Fu negli anni 1978-79, dopo che la Diocesi si era votata decisamente all´opzione di essere una Chiesa dei poveri e di poveri, e dopo che le Comunitá ecclesiali di base giá da alcuni anni si dedicavano alla riflessione sui problemi della vita alla luce della Parola di Dio, che Abel cominció a profetizzare. Fu specialmente quando il Padre Giuliano Barattini, con molto coraggio, aprí la strada e stimoló il diritto di parola ai poveri nelle messe domenicali, e non soltanto nelle riunioni dei piccoli gruppi come erano soliti fare. Formato alla scuola della sua comunitá di base e liberato dalla Parola stessa, egli divenne realmente un profeta e, dopo i primi brontolamente di qualcuno, si impose e fu accolto come tale da tutta la cittá. "Senza ombra di paura e senza nessun rispetto umano, come diceva la gente, e dotato di una luciditá impressionante nel suo linguaggiare semplice e sgrammaticato, non perdeva occasione di parlare i suoi cinque minuti. E continuó a farlo anche dopo il ricovero nella Casa per Anziani, intervenendo nelle messe all´interno della Casa e, di tanto in tanto, comparendo nella chiesa parrocchiale o in qualche comunitá. Come ho giá accennato, aveva il dono di una parola che traduceva e calava nella vita la Parola di Dio, come uno che sentiva la presenza di Gesú Cristo in ogni passo, in ogni momento, in ogni avvenimento.

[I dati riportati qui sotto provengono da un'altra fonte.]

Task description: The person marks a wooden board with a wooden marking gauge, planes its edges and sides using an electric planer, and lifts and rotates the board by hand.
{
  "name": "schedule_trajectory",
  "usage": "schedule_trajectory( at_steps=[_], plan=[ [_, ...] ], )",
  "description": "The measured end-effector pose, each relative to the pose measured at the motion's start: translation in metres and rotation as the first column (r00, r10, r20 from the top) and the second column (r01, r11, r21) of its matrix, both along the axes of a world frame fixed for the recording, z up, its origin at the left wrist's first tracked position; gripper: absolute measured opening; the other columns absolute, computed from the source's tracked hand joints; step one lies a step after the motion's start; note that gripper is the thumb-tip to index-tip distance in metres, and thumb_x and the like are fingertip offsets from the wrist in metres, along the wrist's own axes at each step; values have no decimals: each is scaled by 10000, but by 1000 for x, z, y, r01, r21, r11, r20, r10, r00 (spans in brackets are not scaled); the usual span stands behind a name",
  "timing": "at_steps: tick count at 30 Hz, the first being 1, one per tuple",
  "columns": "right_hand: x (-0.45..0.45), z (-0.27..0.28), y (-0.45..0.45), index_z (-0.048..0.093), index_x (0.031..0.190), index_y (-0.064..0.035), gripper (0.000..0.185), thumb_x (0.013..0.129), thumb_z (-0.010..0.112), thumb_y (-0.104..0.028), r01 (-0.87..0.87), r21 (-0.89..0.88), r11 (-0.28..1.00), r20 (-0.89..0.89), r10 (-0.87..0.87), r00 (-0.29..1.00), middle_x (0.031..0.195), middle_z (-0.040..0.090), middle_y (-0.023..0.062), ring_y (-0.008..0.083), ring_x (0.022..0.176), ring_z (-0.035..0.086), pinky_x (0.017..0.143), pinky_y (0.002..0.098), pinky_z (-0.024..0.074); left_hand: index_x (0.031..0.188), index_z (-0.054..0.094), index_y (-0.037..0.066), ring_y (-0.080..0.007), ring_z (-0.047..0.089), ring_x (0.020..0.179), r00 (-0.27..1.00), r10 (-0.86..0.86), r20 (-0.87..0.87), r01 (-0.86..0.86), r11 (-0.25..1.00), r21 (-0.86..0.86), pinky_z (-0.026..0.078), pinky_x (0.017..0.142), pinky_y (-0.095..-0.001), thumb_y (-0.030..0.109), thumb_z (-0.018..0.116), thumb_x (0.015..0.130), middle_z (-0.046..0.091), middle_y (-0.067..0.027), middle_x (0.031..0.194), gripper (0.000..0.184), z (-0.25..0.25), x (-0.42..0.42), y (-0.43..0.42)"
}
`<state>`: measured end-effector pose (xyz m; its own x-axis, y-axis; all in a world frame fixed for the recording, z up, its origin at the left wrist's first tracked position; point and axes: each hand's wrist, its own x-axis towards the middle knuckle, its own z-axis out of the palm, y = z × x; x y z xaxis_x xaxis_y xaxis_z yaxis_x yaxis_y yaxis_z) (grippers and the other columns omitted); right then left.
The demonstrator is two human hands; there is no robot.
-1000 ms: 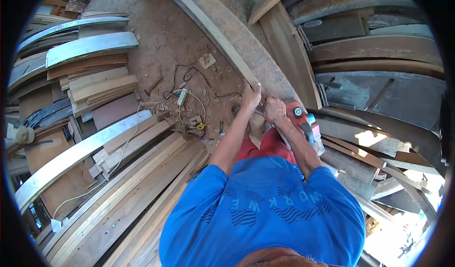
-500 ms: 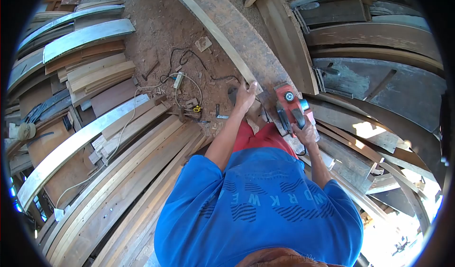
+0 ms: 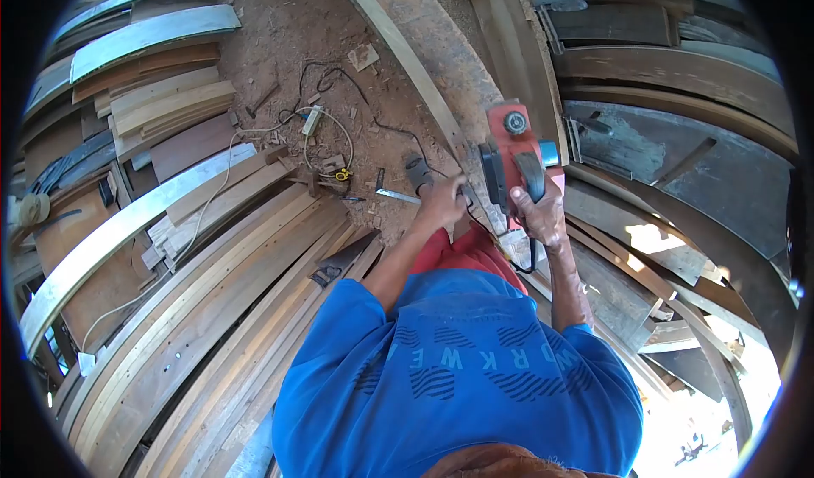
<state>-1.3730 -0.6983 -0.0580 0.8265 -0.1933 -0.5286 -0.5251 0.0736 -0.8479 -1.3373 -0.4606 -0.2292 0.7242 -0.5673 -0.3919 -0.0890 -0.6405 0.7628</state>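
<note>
My right hand (image 3: 543, 211) is wrapped round the handle of a red electric planer (image 3: 511, 143), held over the near end of a long workbench plank (image 3: 445, 33). My left hand (image 3: 442, 201) is closed near the left edge of the bench, where the planer's black power cord (image 3: 418, 142) runs up to it and comes out on its other side. The fingers are slightly blurred. A long pale wood strip (image 3: 403, 50) lies along the plank's left edge, its near end just beyond my left hand.
Stacked boards (image 3: 195, 342) fill the left side, more timber (image 3: 670, 71) the right. On the dirt floor lie a power strip (image 3: 312, 122), a square (image 3: 397, 195), a hammer (image 3: 263, 99) and wood scraps. A handsaw handle (image 3: 326, 273) rests on the boards.
My left hand has left the pale strip and moved back towards my body, to the cord. The planer, in my right hand, has been raised and turned more upright in view.
</note>
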Motion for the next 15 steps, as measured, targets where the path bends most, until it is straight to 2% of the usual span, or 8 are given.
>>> schedule_trajectory(
  at_steps=[1, 3, 4, 5, 8, 11, 14, 15],
  plan=[
    [4, 2, 3, 564, 1142, 19, 479, 969, 718, -400, 1, 23, 1000, 58, -2, 998, 710, 605, 26, 92, 570, 566, 511, 257, 460, 1310, 596, -8, -455, 623, 1095, 990, -84, -110, 84, 996, -4, 424, 1035, -560, 127, 649, 830, 650, -270, 1190, 501, 15, -11, -7],
    [13, 3, 5, 564, 1160, 22, 633, 991, 614, -586, -28, 45, 999, 128, 22, 991, 732, 584, 15, 86, 579, 545, 526, 262, 465, 1358, 567, 19, -466, 542, 1213, 962, -271, -43, 267, 960, -86, 380, 1075, -579, 81, 619, 804, 577, -285, 1301, 560, 13, -50, -19],
    [20, 3, 6, 565, 1155, 21, 630, 992, 608, -586, -46, 70, 997, 111, 38, 993, 733, 580, 13, 85, 582, 544, 531, 265, 468, 1405, 537, 48, -460, 458, 1314, 879, -477, -17, 477, 878, 36, 361, 1103, -581, 49, 599, 788, 495, -265, 1424, 620, 3, -69, -26],
    [25, 6, 7, 566, 1151, 19, 627, 994, 601, -587, -63, 95, 994, 92, 54, 994, 735, 576, 11, 84, 585, 542, 535, 267, 470, 1354, 563, 60, -422, 440, 1338, 886, -462, 43, 463, 873, -152, 344, 1127, -562, 26, 590, 775, 486, -245, 1429, 581, -16, -100, -27],
    [30, -4, 14, 591, 1112, -4, 543, 1007, 579, -536, -158, 91, 983, 103, 149, 983, 740, 584, 9, 80, 597, 557, 546, 271, 473, 1147, 618, 114, -384, 478, 1304, 854, -511, -97, 502, 858, -105, 339, 1132, -545, 38, 593, 798, 550, -183, 1349, 358, 13, -117, -35],
    [20, 0, 21, 587, 1146, 31, 605, 1004, 569, -556, -213, -7, 977, 106, 213, 971, 704, 570, 19, 101, 591, 551, 538, 285, 465, 1050, 653, 135, -366, 495, 1288, 860, -461, -216, 470, 882, -13, 363, 1099, -545, 93, 621, 829, 611, -140, 1263, 228, 17, -111, -27],
    [1, -13, 23, 606, 1205, 45, 596, 987, 600, -510, -277, -87, 957, 88, 284, 955, 725, 642, 83, 166, 653, 637, 595, 348, 509, 978, 666, 138, -362, 507, 1266, 903, -413, -119, 419, 908, 30, 377, 1074, -543, 160, 648, 849, 649, -116, 1171, 132, 3, -110, -4],
    [-1, -15, 25, 604, 1221, 50, 603, 984, 605, -505, -281, -113, 953, 99, 293, 951, 728, 651, 99, 184, 665, 651, 610, 363, 518, 995, 667, 140, -369, 509, 1254, 880, -439, -184, 454, 890, 46, 382, 1069, -544, 198, 651, 864, 652, -131, 1150, 144, 12, -97, 1]
  ],
)
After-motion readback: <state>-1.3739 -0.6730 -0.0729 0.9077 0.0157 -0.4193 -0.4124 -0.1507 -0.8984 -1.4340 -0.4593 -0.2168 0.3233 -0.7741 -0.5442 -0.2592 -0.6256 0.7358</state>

Osservando la preoccupazione della gente negli ultimi giorni di malattia di Abel, quando era in coma, come lo ricordavano nella preghiera, e come commentano ora la sua vita e la sua scomparsa, ne ricavo la conferma di una veritá biblica sulla quale la riflessione ritorna sempre: il giusto non muore, il profeta non muore. La vita non é tolta ma trasformata. Abel continuerá a vivere nel Regno, e nel ricordo della sua gente. Prima lettera di Giovanni, 3, 2: "Sappiamo che quando Gesú si manifestará, saremo simili a lui, perché lo vedremo come lui é".